> [To do]: Find the line with "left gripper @" in the entries below, then output every line from it down to the line with "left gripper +", exactly and with no pictures.

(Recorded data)
- Opening Delimiter -
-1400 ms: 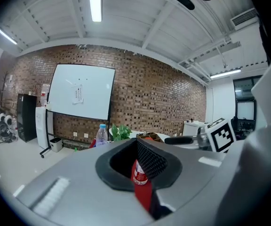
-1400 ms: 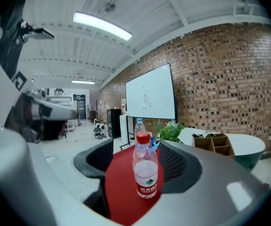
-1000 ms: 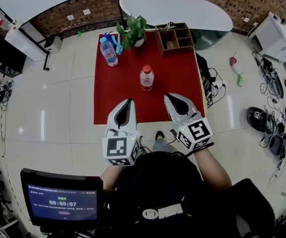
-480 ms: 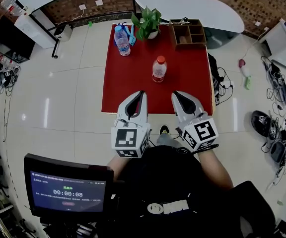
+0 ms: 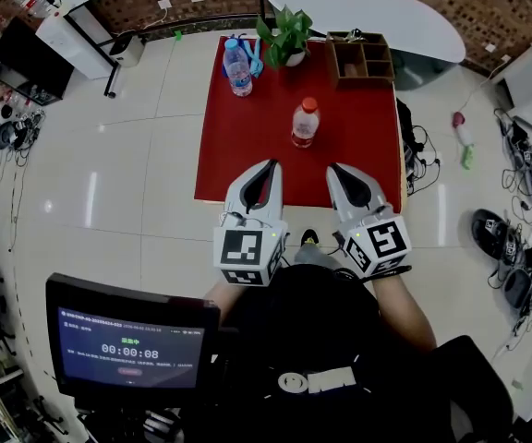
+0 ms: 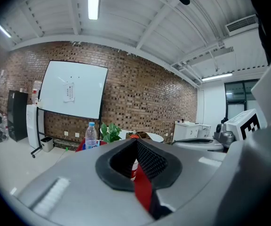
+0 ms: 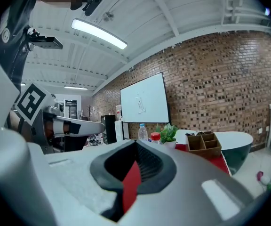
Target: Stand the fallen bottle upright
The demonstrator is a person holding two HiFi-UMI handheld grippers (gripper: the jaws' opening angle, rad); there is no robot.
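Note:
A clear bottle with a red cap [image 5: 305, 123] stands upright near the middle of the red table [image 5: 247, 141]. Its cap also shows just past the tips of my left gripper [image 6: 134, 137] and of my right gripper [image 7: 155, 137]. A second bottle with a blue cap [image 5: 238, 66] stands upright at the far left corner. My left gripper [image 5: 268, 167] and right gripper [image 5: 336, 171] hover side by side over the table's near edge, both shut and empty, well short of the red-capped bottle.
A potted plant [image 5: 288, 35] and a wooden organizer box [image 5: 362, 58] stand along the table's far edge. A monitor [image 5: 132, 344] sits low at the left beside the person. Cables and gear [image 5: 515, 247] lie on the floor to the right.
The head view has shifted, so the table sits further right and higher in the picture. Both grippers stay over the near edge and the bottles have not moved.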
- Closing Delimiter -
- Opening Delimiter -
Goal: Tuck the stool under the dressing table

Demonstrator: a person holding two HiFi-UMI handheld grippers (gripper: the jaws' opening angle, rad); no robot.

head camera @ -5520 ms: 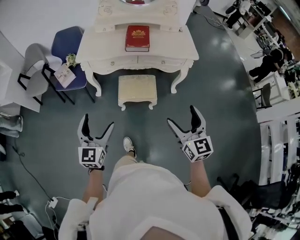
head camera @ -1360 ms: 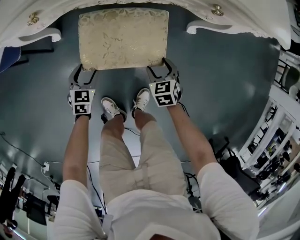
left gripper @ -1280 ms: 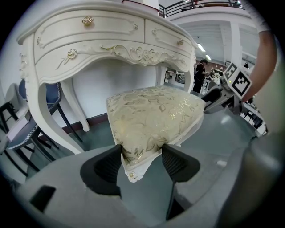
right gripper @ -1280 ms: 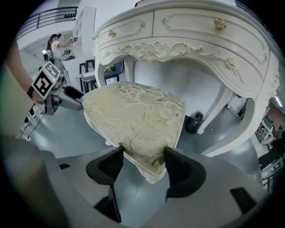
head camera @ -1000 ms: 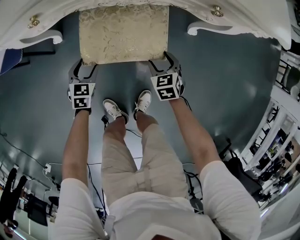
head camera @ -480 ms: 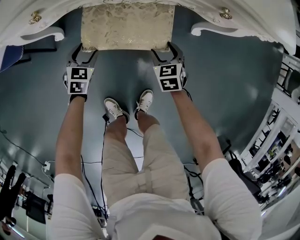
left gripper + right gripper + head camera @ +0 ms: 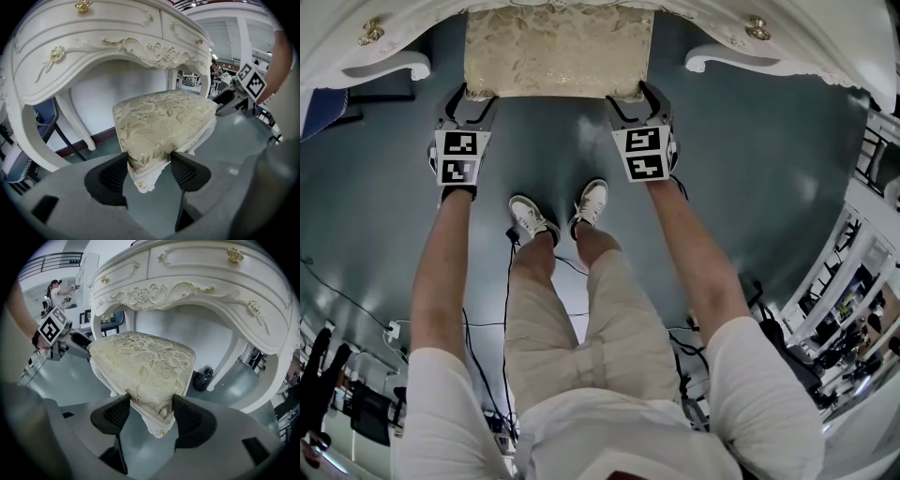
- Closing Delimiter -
> [Solution to this problem]:
left gripper @ -1280 ms: 
right gripper @ -1280 ms: 
head camera @ -1000 ms: 
head camera @ -480 ms: 
left gripper + right gripper + head camera @ +0 ms: 

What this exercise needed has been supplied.